European Union leaders meet on the second day of a summit at the European Council headquarters in Bruxelles on March 23, 2018. PHOTO: AFP

BRUSSELS (REUTERS) - British Prime Minister Theresa May welcomed on Friday (March 23) the approval by European Union leaders of a 21-month transition period to help business adapt after Brexit, telling the bloc to ride the "new dynamic" in looming trade talks.

EU leaders also formally adopted on Friday their joint negotiating stance on a future trade relationship with Britain after it leaves the bloc, said the chairman of the summit, Mr Donald Tusk.

"I welcome the fact that the EU Council this morning has agreed the details of the implementation period," Mrs May told reporters. "This gives certainty to people and businesses. It gives them the clarity to plan for their future."

"I believe there is a new dynamic now in the negotiations," she said. "We will now be sitting down and determining those workable solutions for Northern Ireland, but also for our future security partnership and economic partnership."

The coup for Mrs May comes at the expense of having to kick into the long grass any fix to the politically sensitive issue of the Irish border after Brexit.

Both sides say they do not want to go back to border checks between the Republic of Ireland and Northern Ireland - as was the case during decades of violence in the British province.

Irish Prime Minister Leo Varadkar highlighted the EU stance that the transition would only become final as part of a broader deal between the bloc and London, which means they have to settle on all outstanding issues - including the Irish border - first.

"As Ireland... we're not the ones who are leaving, so we are not under time pressure in that regard," Mr Varadkar told reporters. "Nothing is agreed until everything is agreed."

Under pressure from the EU and determined to get the interim transition deal to ease business concerns about the practical effects of Brexit, London agreed that its final agreement with the bloc would include an emergency backstop for Ireland.

For the EU, that would mean continuing to treat Northern Ireland as if it remained inside the bloc's customs union even after the end of the transition period at the end of 2020. The EU says that would prevent border checks on the island.

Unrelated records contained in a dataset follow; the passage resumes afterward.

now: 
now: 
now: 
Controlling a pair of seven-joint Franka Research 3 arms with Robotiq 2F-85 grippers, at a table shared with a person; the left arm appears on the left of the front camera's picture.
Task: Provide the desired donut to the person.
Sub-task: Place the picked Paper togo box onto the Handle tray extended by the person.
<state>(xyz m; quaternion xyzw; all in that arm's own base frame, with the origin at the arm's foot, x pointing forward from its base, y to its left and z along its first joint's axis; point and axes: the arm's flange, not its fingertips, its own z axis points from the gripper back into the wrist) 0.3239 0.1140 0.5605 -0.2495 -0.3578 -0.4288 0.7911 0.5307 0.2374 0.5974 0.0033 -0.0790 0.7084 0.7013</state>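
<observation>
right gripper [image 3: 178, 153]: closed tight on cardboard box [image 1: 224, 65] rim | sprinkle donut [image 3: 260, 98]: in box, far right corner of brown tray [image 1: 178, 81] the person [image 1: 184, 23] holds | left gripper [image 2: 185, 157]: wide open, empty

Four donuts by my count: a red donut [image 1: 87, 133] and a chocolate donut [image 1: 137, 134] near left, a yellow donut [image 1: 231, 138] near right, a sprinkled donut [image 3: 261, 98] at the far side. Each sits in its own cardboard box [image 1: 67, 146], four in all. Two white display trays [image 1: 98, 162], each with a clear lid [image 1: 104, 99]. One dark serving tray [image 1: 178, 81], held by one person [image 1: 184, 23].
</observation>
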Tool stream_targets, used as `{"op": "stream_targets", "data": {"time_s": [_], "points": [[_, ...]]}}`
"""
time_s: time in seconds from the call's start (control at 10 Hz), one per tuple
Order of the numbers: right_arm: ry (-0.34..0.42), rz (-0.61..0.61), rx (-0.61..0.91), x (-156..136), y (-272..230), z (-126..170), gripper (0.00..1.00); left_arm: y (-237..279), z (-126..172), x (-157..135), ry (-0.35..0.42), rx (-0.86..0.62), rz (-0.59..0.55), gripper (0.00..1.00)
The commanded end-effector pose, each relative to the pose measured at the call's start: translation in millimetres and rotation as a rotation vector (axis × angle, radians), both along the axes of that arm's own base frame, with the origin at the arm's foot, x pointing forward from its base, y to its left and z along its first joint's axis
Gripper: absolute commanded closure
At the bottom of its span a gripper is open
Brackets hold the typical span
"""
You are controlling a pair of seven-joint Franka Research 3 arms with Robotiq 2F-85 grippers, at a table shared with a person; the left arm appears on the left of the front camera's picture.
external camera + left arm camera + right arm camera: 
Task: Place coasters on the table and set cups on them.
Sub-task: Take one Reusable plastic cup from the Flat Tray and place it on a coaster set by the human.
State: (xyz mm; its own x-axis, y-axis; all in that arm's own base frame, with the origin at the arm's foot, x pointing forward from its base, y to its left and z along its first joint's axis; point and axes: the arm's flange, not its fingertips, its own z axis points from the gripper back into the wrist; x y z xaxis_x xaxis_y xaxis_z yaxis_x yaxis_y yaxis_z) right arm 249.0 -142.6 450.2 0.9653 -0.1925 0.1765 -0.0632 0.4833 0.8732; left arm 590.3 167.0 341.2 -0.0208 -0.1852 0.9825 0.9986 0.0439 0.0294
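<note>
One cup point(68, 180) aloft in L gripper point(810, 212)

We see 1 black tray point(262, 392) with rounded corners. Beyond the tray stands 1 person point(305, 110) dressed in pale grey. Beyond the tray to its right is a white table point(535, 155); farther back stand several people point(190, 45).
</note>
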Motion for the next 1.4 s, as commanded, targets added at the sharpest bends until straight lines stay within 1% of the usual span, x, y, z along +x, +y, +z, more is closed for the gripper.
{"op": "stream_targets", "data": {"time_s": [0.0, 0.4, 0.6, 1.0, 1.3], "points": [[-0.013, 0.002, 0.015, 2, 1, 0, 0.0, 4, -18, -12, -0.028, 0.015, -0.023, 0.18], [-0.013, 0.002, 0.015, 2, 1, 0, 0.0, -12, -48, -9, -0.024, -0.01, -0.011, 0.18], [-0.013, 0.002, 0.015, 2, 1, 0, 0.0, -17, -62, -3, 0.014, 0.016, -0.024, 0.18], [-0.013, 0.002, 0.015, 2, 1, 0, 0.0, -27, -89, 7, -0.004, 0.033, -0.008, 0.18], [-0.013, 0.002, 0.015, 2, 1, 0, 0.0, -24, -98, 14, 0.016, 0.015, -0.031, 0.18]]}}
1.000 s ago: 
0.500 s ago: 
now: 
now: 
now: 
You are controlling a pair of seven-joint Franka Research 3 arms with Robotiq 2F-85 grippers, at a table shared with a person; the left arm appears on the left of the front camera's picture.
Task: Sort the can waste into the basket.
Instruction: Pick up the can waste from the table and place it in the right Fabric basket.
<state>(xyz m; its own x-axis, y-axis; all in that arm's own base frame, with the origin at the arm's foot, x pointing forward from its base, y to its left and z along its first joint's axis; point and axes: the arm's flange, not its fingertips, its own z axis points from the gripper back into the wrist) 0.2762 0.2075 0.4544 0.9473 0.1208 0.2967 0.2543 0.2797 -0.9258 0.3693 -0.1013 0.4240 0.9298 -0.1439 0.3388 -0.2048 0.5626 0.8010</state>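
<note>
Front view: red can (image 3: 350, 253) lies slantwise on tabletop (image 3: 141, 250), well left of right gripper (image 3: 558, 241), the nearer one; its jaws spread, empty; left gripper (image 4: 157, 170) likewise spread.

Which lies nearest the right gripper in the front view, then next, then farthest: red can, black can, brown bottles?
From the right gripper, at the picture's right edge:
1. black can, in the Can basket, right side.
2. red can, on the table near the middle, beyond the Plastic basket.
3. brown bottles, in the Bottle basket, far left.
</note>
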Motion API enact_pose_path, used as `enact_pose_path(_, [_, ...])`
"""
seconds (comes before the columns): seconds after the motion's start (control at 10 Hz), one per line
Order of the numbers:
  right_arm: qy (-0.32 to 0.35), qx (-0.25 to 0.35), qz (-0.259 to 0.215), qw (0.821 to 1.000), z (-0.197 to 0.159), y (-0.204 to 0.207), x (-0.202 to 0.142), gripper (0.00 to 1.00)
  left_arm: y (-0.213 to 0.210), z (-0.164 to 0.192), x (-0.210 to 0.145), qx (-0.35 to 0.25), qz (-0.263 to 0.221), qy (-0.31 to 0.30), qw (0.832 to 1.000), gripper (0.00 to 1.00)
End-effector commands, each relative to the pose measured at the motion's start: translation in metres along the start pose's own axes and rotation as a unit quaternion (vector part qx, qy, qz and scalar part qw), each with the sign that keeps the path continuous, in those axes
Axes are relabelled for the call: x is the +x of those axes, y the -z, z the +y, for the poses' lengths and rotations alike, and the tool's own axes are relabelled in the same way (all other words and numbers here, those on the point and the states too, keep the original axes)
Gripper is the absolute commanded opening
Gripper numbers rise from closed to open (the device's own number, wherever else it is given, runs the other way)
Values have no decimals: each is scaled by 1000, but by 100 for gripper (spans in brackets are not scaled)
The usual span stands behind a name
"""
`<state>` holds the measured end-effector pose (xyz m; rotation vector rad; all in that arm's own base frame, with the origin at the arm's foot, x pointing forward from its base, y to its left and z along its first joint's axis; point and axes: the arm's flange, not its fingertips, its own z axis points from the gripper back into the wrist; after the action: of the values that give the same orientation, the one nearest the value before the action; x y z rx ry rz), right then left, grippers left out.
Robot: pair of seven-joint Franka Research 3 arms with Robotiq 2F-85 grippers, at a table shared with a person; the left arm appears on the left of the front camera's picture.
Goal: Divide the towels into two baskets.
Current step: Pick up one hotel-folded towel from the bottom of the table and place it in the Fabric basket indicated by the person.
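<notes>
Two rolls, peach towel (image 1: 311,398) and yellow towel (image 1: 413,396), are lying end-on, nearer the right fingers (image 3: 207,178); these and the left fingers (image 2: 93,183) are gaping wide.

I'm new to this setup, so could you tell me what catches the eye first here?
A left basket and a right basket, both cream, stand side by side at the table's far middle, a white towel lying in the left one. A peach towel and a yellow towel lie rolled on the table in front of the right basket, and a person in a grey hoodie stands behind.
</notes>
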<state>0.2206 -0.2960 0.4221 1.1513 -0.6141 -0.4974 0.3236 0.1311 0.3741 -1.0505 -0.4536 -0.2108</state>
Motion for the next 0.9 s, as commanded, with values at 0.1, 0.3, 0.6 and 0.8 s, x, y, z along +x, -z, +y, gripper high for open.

Mrs May, who says Britain will also be leaving the EU's single market and the customs union, has strongly rejected that. But the two sides agreed some sort of emergency solution will be there to avoid an Irish border if everything else fails.

"If we can have an agreement on the terms backstop or an alternative to the backstop before June, that's something we would very much welcome," Mr Varadkar said.

The Brexit schedule assumes the bloc and London would agree on the divorce deal, the transition and a framework for their future relationship in the summer so that the 27 EU leaders could endorse it at their summit in October and take it back to their national capitals for ratification, hopefully early next year and before the Brexit date.

The bloc's Brexit negotiator Michel Barnier said the new deal with Britain, talks on which are due to start next month, "will have to respect the principles and the identity of the EU and our single market."